23. The method of claim 1, wherein the first threshold has a value of 0.2, 0.3, 0.4, or 0.5.

24. The method of claim 13, wherein the second threshold is at least 1, at least 2, at least 3, or at least 4 standard deviations from the average of expected allele frequency distributions for the plurality of selected heterozygous SNPs.

25. The method of claim 21, wherein the third threshold is at least 1, at least 2, at least 3, or at least 4 standard deviations from the average of expected allele frequency distributions for the plurality of selected heterozygous SNPs.

26. A method for invoking a copy number Change (CNA) in a sample from a subject, comprising:

Invoking a copy number change of the one or more loci.

27. The method of claim 26, wherein one or more of the plurality of sequence reads in the sample overlap with one or more loci within one or more subgenomic intervals.

28. The method of claim 26, further comprising setting an initial value of the first threshold equal to an estimated contamination level of the sample.

29. The method of claim 26, wherein the plurality of selected Single Nucleotide Polymorphisms (SNPs) comprises a plurality of selected heterozygous Single Nucleotide Polymorphisms (SNPs).

30. The method of claim 26, wherein the predetermined distribution of Allele Frequencies (AF) for the plurality of selected Single Nucleotide Polymorphisms (SNPs) comprises a predetermined distribution of Minor Allele Frequencies (MAFs) for the plurality of selected Single Nucleotide Polymorphisms (SNPs).

31. The method of claim 26, wherein the invoked CNA of the one or more loci is used to diagnose a disease or determine a diagnosis of a disease in the subject.

32. The method of claim 31, wherein the disease is cancer.

33. The method of claim 32, further comprising selecting an anti-cancer therapy for administration to the subject based on the invoked CNAs of the one or more loci.

34. The method of claim 33, further comprising determining an effective amount of the anti-cancer therapy for administration to the subject based on the invoked CNAs of the one or more loci.

35. The method of claim 34, further comprising administering the anti-cancer therapy to the subject based on the invoked CNAs of the one or more loci.

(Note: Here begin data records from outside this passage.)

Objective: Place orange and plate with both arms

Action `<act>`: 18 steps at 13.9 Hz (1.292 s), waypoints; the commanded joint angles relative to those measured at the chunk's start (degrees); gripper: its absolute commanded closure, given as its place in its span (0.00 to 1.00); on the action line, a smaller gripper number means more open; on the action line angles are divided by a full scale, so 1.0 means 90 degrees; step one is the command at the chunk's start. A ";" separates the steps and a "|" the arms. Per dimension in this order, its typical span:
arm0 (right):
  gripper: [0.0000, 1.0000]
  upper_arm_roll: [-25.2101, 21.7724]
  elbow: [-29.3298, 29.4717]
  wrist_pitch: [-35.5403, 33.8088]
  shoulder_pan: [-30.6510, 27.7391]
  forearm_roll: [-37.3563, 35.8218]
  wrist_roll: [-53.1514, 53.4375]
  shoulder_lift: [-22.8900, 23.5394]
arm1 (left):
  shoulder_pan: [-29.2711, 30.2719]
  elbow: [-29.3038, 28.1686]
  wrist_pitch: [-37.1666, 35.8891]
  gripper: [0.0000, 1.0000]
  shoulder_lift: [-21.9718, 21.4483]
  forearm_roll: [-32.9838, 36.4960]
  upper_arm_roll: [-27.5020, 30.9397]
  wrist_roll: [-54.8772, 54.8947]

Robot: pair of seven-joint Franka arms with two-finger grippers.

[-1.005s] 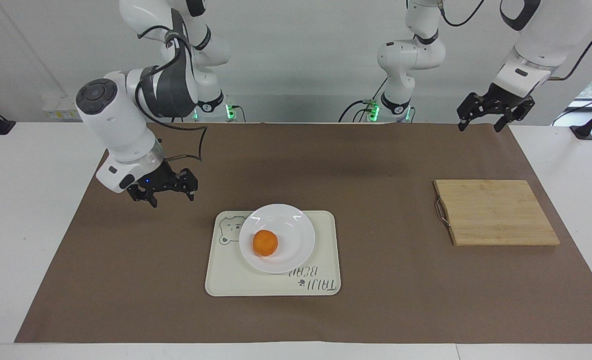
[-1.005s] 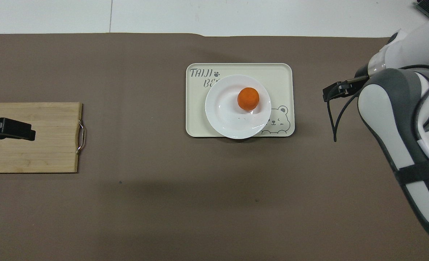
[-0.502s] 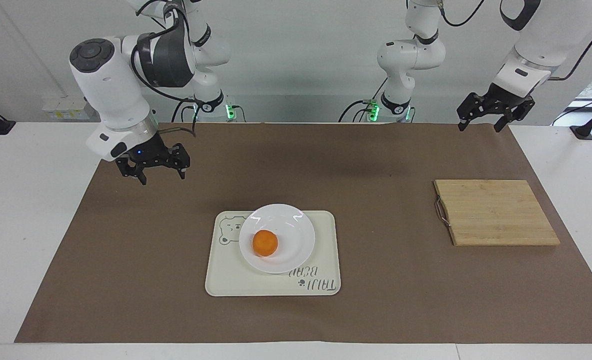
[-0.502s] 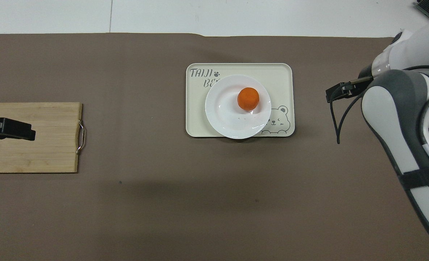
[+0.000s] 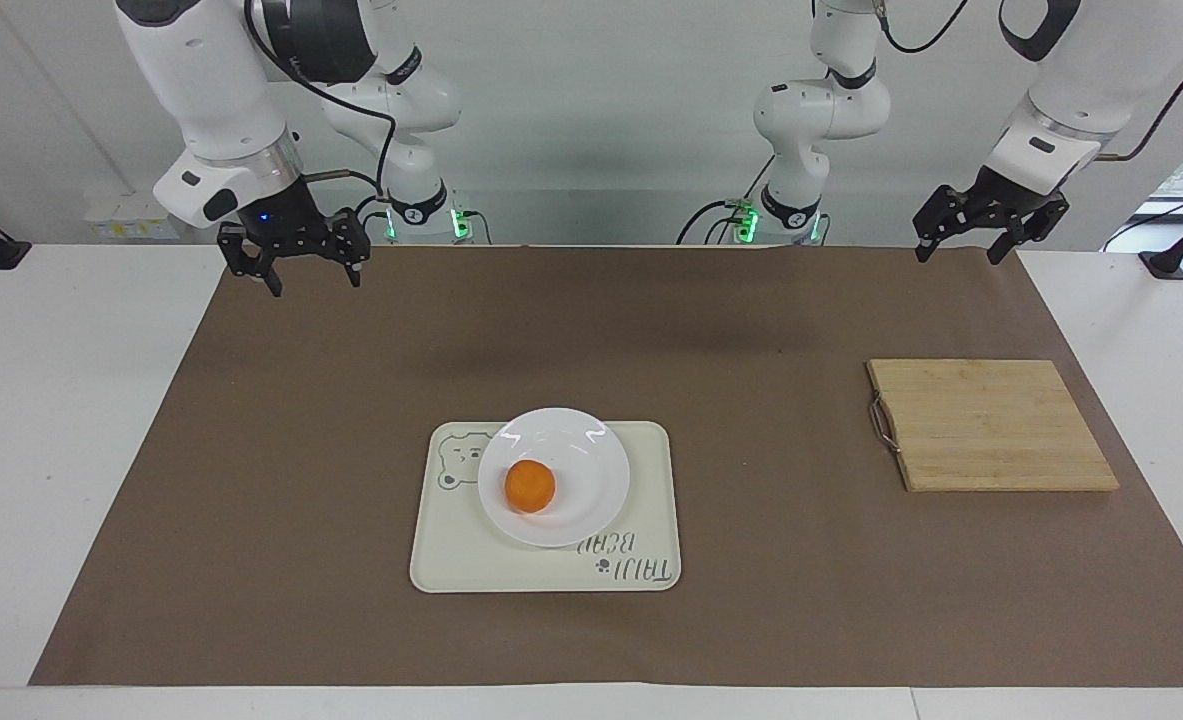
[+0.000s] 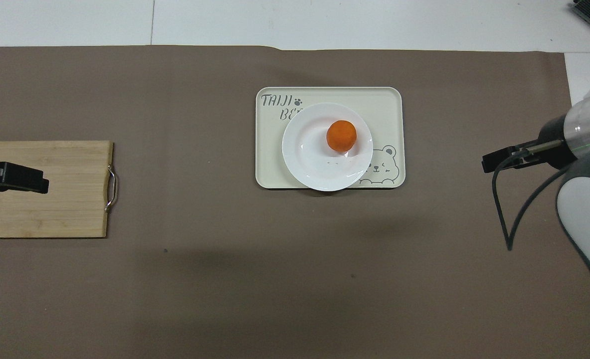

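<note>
Fingers on both grippers are spread apart and hold nothing. That makes sense if the job looks done, because nothing is left to carry.

The right gripper [image 5: 296, 268] hangs up in the air over the brown mat [image 5: 351, 560], at the right arm's end of the bench [image 5: 61, 420]. It is well apart from the food things, so it cannot bump them. The left gripper [image 5: 991, 232] hangs over the left arm's end of the bench and seems to be waiting. From above it covers part of the wooden cutting board [image 5: 991, 425], but the facing view shows it up high and not touching the wood.

The orange [image 5: 530, 486] sits on the white plate [image 5: 591, 470]. It is a little off the middle, toward the right arm's end. The plate is shallow and its rim curves up, so I think the round fruit will not roll away.

The plate rests on the cream tray [image 5: 641, 520] with the bear drawing and the letters. It covers part of the bear and part of the words. Its rim pokes just past the tray edge nearer to the robots. The tray lies flat on the mat, near the middle of the bench, where both arms can reach it.

The cutting board lies bare, toward the left arm's end, well apart from the tray.
</note>
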 commanded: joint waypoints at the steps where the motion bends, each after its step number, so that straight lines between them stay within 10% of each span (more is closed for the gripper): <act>1: 0.00 0.0046 -0.0131 -0.0288 0.0033 -0.0235 0.0249 -0.0435 | 0.0029 0.0078 -0.0090 0.00 0.0007 0.0084 -0.0024 -0.0013; 5: 0.00 0.0075 0.0143 -0.1244 -0.0035 -0.0177 0.0483 -0.0690 | 0.0029 0.0088 -0.0090 0.00 0.0007 0.0084 -0.0024 -0.0003; 18: 0.00 0.0065 -0.0277 -0.0953 -0.0044 -0.0128 0.0513 -0.0896 | 0.0029 0.0088 -0.0090 0.00 0.0017 0.0084 -0.0024 -0.0003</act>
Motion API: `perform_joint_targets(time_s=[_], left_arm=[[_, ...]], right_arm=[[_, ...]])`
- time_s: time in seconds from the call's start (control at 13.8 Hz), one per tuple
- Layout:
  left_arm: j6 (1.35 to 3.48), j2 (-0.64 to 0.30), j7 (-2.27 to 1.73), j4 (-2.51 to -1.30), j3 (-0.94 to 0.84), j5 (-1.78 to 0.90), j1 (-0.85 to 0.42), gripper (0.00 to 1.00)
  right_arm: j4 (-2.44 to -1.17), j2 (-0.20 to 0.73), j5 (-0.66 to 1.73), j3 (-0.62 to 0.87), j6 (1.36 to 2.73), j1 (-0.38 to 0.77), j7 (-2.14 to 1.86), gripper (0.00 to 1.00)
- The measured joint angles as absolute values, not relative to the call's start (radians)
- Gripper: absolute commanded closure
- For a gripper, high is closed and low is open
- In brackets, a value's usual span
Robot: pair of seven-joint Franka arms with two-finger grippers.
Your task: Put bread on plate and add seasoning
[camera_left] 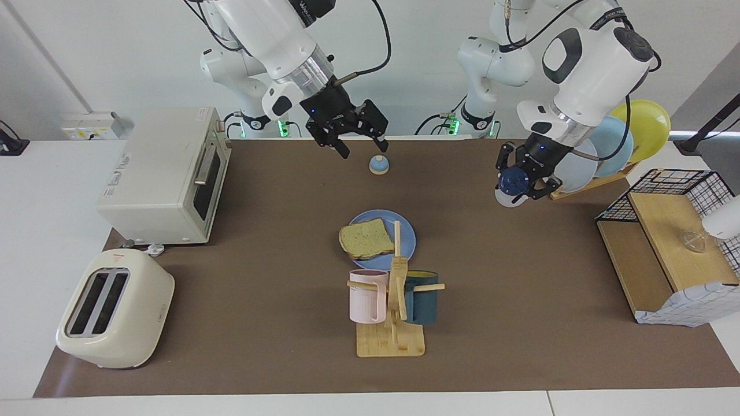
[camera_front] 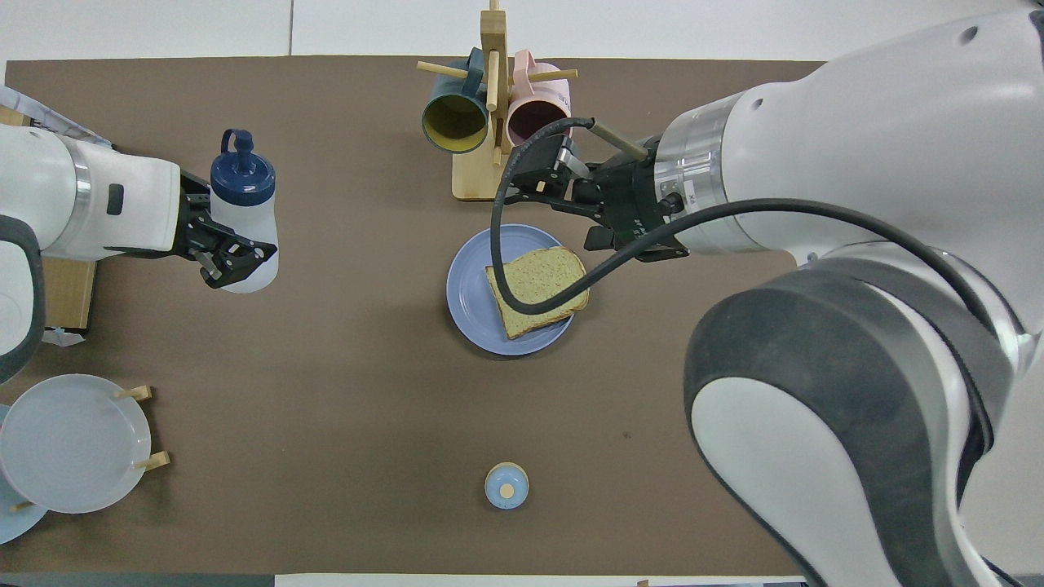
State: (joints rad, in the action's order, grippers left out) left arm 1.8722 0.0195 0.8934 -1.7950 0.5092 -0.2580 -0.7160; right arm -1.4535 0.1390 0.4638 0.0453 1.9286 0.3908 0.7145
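The bread [camera_left: 365, 238] [camera_front: 538, 289], a square tan slice with a brown crust, lies on the round blue plate [camera_left: 409, 231] [camera_front: 467, 293] in the middle of the mat. The seasoning [camera_left: 511, 184] [camera_front: 245, 204], a white bottle with a navy spouted cap, hangs in the air with my left gripper [camera_left: 523, 179] [camera_front: 232, 259] shut on its body. It is over the mat toward the left arm's end, apart from the plate. My right gripper [camera_left: 363, 147] [camera_front: 526, 179] is raised high over the middle of the table, open and holding nothing.
A wooden mug rack [camera_left: 393, 300] [camera_front: 493, 122] with a pink and a dark mug stands beside the plate, farther from the robots. A small blue bell [camera_left: 378, 165] [camera_front: 506, 486] sits nearer to the robots. Toaster [camera_left: 115, 309], oven [camera_left: 165, 173], plate rack [camera_left: 613, 144] and wire shelf [camera_left: 670, 242] line the table's ends.
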Motion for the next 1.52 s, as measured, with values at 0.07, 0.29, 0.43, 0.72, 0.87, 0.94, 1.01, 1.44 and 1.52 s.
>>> perform_joint_targets(time_s=[0.07,0.29,0.43,0.72,0.87,0.94,1.01,1.44,1.52], left_arm=[[1.847,0.026,0.945,-1.794,0.504,-0.242,-0.718,1.00],[1.799,0.033,1.061,-1.786,0.460,-0.213,-0.728,1.00],[1.780,0.034,1.088,-1.785,0.425,-0.200,-0.731,1.00],[1.743,0.043,1.174,-1.783,0.384,-0.177,-0.741,1.00],[1.725,0.047,1.209,-1.782,0.385,-0.177,-0.741,1.00],[1.720,0.048,1.216,-1.782,0.385,-0.177,-0.741,1.00],[1.716,0.049,1.221,-1.782,0.385,-0.177,-0.741,1.00],[1.711,0.051,1.227,-1.782,0.385,-0.177,-0.741,1.00],[1.711,0.051,1.227,-1.782,0.385,-0.177,-0.741,1.00]], right_arm=[[-1.429,0.150,0.464,0.049,1.929,0.393,0.719,0.06],[-1.343,0.205,0.462,0.050,1.931,0.433,0.775,0.06],[-1.275,0.261,0.430,0.050,1.943,0.481,0.840,0.06],[-1.202,0.339,0.383,0.052,2.020,0.558,0.940,0.19],[-1.194,0.341,0.348,0.052,2.021,0.587,0.955,0.23],[-1.190,0.341,0.337,0.052,2.021,0.600,0.966,0.24],[-1.188,0.341,0.328,0.053,2.021,0.613,0.986,0.26],[-1.180,0.341,0.309,0.053,2.018,0.644,1.012,0.33],[-1.180,0.341,0.307,0.053,2.018,0.648,1.015,0.33]])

36. The method of claim 32, wherein the anti-cancer treatment comprises chemotherapy, radiation therapy, immunotherapy, targeted therapy, or surgery.

37. A system, comprising:

One or more processors; and

receiving sequence read data of a plurality of sequence reads;

38. The system of claim 37, wherein the instructions further comprise causing the system to use the segmentation data and the estimated contamination level to build a copy number model that predicts the copy number of the one or more loci.

39. A non-transitory computer readable storage medium storing one or more programs, the one or more programs comprising instructions, which when executed by one or more processors of a system, cause the system to:

receiving sequence read data of a plurality of sequence reads;

40. The non-transitory computer readable storage medium of claim 39, wherein the instructions further comprise causing the system to use the segmentation data and the estimated contamination level to build a copy number model that predicts copy numbers of the one or more loci.